▶ [TASK TO CARRY OUT]
Down to the last line, set down the listing below exactly, apart from its pictures.

▶ [DATA EXTRACT]

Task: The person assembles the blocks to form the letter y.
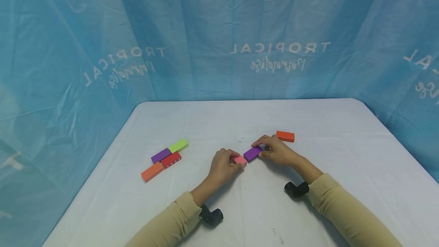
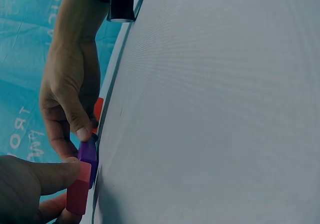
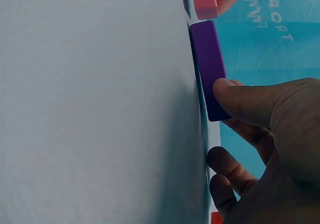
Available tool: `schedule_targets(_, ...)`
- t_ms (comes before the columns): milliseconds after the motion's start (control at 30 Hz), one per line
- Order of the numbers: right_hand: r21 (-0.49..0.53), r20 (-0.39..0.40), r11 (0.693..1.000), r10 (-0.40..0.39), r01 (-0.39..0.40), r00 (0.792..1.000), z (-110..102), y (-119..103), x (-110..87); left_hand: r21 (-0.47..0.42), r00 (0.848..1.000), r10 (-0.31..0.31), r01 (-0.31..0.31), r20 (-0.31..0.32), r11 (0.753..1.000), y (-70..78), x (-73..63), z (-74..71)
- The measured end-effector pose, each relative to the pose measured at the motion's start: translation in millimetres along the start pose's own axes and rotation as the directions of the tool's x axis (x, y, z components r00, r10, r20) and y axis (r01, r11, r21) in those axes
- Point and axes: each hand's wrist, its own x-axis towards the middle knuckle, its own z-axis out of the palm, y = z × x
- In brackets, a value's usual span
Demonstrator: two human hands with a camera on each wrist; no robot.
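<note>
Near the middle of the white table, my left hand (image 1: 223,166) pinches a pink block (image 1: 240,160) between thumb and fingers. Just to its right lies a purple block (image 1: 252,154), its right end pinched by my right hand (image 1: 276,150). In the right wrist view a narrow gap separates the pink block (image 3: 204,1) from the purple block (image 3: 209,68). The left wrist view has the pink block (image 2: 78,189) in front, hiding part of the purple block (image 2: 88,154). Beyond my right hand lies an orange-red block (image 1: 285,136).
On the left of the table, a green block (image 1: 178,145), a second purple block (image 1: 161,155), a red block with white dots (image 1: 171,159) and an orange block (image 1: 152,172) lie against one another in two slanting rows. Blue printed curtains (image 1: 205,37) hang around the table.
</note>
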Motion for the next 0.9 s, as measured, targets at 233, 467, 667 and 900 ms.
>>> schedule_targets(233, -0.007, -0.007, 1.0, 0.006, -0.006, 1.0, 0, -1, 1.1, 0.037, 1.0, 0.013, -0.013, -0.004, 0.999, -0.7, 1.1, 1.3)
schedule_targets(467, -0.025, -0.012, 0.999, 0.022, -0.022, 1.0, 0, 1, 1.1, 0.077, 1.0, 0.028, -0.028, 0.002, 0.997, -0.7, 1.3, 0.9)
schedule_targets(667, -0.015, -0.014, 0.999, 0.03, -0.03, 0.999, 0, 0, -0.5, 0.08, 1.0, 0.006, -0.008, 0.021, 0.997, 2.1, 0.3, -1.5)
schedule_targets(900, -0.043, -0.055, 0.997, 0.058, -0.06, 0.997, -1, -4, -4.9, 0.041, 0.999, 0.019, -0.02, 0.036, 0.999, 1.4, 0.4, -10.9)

▶ [OUTPUT FOR THIS EXERCISE]
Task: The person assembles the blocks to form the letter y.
Available tool: `schedule_targets(_, ...)`
- t_ms (comes before the columns): milliseconds after the motion's start (control at 30 Hz), one per line
- Order of the numbers: right_hand: r21 (-0.49..0.53), r20 (-0.39..0.40), r11 (0.693..1.000), r10 (-0.40..0.39), r01 (-0.39..0.40), r00 (0.792..1.000), z (-110..102), y (-119..103), x (-110..87); left_hand: r21 (-0.47..0.42), r00 (0.848..1.000), r10 (-0.31..0.31), r01 (-0.31..0.31), r20 (-0.31..0.32), r11 (0.753..1.000), y (-70..78), x (-73..63), z (-74..71)
- The measured end-effector pose, each relative to the pose measured at the motion's start: translation in millimetres along the start pose's own axes and rotation as the directions of the tool's x axis (x, y, z components r00, r10, r20) and y axis (r01, r11, r21) in those axes
- Point and axes: each hand's wrist, its own x-axis towards the middle knuckle, its own z-axis out of the palm, y = z × x
- In brackets, a value's usual span
Demonstrator: two human hands with a camera on each wrist; no robot.
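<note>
Near the middle of the white table, my left hand (image 1: 223,166) pinches a pink block (image 1: 240,160) between thumb and fingers. Just to its right lies a purple block (image 1: 252,154), its right end pinched by my right hand (image 1: 276,150). In the right wrist view a narrow gap separates the pink block (image 3: 204,1) from the purple block (image 3: 209,68). The left wrist view has the pink block (image 2: 78,189) in front, hiding part of the purple block (image 2: 88,154). Beyond my right hand lies an orange-red block (image 1: 285,136).
On the left of the table, a green block (image 1: 178,145), a second purple block (image 1: 161,155), a red block with white dots (image 1: 171,159) and an orange block (image 1: 152,172) lie against one another in two slanting rows. Blue printed curtains (image 1: 205,37) hang around the table.
</note>
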Motion for the next 0.9 s, as measured, targets at 233, 467, 667 and 900 ms.
>>> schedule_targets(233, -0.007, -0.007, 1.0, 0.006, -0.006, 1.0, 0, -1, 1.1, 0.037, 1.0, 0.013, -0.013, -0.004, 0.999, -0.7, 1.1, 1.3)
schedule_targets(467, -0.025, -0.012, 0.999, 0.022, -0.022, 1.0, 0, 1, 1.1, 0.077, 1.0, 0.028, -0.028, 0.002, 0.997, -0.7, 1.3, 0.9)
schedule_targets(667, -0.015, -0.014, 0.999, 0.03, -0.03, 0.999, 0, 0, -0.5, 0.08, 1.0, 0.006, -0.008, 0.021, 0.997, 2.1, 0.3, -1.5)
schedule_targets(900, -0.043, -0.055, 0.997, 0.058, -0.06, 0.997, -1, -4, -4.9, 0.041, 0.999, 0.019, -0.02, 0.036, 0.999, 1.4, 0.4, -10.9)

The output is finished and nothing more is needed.